When we take things into production, we make sure we’re engaging legal, compliance, and risk – our control partners – very early in the process. If it’s a domain where there’s extra scrutiny, like our work around bitcoin, we make sure we have everybody lined up in the ideation stage. If you wait until the last minute to bring in the control partners, the answer will be no.
On the Thursday right after Hurricane Harvey had gone through Texas and was headed toward Houston, we got a call. Our property and casualty team was deployed to the coast, and we got a call from them saying, “Hey, our members can’t get to their homes, and they’re not sure if their cars are lost. But we have a bunch of imagery from Cessna and drone flights, and satellite data from governmental agencies. So eight hours later, we had deployed a tool that stitched together all the imagery so anyone could go online and get a real-time view of their home and see if it was flooded. If we saw your car was underwater, we could say, “We’re going to give you a check, or automatically deposit funds in your account.” Then you could go out and buy a car that day. We ran that straight through to production, and hosted it on our site, USAAlabs.com. We used it again for Hurricane Irma, and the odds are that we’ll have another event where it gets used.
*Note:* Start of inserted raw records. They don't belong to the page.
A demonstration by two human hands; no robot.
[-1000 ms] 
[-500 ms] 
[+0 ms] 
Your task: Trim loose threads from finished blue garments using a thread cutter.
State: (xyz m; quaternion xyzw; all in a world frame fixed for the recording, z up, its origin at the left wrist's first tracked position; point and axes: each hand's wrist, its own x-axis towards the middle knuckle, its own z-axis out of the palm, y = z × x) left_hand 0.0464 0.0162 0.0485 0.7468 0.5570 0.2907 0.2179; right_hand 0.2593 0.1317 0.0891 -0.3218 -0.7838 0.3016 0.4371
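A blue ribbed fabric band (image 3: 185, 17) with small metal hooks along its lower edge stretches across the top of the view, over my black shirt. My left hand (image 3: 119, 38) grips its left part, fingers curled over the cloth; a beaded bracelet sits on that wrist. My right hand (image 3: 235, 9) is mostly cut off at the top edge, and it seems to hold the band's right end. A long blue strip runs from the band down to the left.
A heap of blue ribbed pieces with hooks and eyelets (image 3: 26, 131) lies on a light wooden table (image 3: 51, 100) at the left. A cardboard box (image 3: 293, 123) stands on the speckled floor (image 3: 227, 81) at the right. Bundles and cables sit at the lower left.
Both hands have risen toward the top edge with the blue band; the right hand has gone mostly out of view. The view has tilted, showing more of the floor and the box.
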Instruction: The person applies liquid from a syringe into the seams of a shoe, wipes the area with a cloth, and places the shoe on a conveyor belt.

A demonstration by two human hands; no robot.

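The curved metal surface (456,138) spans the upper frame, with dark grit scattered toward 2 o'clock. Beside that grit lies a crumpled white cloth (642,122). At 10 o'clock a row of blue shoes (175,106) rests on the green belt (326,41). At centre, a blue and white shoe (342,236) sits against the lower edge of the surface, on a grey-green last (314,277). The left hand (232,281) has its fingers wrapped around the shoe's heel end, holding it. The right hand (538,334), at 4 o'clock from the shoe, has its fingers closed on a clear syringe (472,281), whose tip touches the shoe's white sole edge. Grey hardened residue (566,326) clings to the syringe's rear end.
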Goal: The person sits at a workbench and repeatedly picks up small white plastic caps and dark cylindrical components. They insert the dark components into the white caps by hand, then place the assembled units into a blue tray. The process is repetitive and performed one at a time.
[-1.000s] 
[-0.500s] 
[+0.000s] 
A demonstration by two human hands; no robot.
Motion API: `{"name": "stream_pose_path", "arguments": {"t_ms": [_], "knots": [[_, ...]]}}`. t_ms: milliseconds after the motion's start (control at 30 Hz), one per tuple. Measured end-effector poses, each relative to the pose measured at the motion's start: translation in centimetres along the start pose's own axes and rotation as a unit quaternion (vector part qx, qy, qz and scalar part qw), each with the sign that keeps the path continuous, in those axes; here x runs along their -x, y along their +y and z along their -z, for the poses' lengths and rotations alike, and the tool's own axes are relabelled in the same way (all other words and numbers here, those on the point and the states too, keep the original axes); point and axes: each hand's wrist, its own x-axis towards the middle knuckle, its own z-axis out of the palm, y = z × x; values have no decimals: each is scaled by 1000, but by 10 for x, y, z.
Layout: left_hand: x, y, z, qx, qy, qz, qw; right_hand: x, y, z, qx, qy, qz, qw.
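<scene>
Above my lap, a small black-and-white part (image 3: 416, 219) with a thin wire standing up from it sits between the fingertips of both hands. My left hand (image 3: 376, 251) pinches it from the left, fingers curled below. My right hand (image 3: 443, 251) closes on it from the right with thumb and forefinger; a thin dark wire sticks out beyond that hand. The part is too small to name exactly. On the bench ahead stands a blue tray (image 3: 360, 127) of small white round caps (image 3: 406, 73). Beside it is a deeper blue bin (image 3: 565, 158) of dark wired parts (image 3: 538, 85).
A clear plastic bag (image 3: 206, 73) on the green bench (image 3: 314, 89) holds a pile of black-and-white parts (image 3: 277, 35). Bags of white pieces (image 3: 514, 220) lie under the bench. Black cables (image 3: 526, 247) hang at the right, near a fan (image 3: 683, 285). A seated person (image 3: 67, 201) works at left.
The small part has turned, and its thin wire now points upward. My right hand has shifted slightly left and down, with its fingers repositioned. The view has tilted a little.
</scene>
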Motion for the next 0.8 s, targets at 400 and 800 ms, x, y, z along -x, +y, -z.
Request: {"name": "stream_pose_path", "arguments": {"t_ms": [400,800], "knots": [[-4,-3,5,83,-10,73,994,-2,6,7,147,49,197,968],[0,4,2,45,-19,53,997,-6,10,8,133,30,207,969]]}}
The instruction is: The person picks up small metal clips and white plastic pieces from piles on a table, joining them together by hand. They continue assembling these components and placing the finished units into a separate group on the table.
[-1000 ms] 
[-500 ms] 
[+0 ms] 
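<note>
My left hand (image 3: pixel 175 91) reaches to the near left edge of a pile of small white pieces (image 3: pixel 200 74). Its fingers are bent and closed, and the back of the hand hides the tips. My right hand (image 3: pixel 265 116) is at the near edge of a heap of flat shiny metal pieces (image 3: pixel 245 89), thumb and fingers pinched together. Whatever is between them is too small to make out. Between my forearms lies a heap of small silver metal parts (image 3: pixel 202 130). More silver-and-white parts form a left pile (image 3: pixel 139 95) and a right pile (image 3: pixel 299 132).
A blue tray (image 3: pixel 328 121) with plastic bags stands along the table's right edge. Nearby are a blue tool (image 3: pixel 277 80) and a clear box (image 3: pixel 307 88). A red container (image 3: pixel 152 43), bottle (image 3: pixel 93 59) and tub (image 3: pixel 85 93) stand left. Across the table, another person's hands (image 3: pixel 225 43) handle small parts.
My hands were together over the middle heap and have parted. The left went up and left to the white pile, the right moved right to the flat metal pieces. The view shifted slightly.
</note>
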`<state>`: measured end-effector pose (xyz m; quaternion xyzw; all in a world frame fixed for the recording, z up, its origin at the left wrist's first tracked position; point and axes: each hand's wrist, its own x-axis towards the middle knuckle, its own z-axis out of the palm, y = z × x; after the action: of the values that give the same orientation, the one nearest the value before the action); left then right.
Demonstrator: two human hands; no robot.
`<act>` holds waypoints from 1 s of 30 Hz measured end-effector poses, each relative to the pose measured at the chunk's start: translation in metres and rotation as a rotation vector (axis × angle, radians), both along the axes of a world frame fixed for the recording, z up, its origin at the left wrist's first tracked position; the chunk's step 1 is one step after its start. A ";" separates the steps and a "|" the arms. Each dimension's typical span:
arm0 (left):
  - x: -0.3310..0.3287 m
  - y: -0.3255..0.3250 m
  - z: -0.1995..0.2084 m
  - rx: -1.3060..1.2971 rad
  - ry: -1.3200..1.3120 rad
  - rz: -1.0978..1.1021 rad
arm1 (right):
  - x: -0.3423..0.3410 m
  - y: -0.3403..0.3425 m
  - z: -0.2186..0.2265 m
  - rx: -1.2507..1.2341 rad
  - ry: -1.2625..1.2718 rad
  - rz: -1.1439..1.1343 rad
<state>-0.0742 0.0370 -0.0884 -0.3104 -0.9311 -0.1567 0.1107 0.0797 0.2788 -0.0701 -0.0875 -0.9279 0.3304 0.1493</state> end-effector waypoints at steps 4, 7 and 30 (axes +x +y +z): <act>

Our bitcoin integration with [the startup] Coinbase, [which serves as a digital wallet] – we did that end-to-end and put that into production. Same with our work on banking skills delivered through Alexa – we took that straight through to production.
We did some payments-related work last year that ultimately hit the banks’ money movement systems. We don’t have all those core systems skills on our team, so we worked with other teams on that.
When it comes to the hand-off, one of the things I coach my team on is being passionately dispassionate. Passion is what keeps us going through the challenges of being an innovator in a big company. But you need to really be dispassionate about the work you do and how it can change.
A lot of what we pass to the business becomes different by the time it goes into production. You need to accept that this thing is like your child going off to college. He or she is going to be a little different by graduation time. We try to focus on what the key things are that we learned from members that need to persist until launch — but other things wrapped around it could change.
Creating New Businesses Outside the Core
The third pillar is an emerging pillar for us. It took around a year of work with the executive council and our CEO [to outline how we might] step in and create new businesses outside the core. We’re exploring adjacencies right now, and earning our way into creating new businesses outside our core. We’re at the front end of that.
When you’re a large, successful business – we’ve been growing revenue and net worth in the high single digits for a decade probably, and all our satisfaction scores are through the roof — there’s no burning platform to find new sources of revenue, because the core is growing. [Creating new businesses is] the least mature, most emerging part of our time.
I’m a steward of this important thing called innovation, which is helping us serve members better tomorrow than we do today. My hope is that I make things better in my time here than they were before.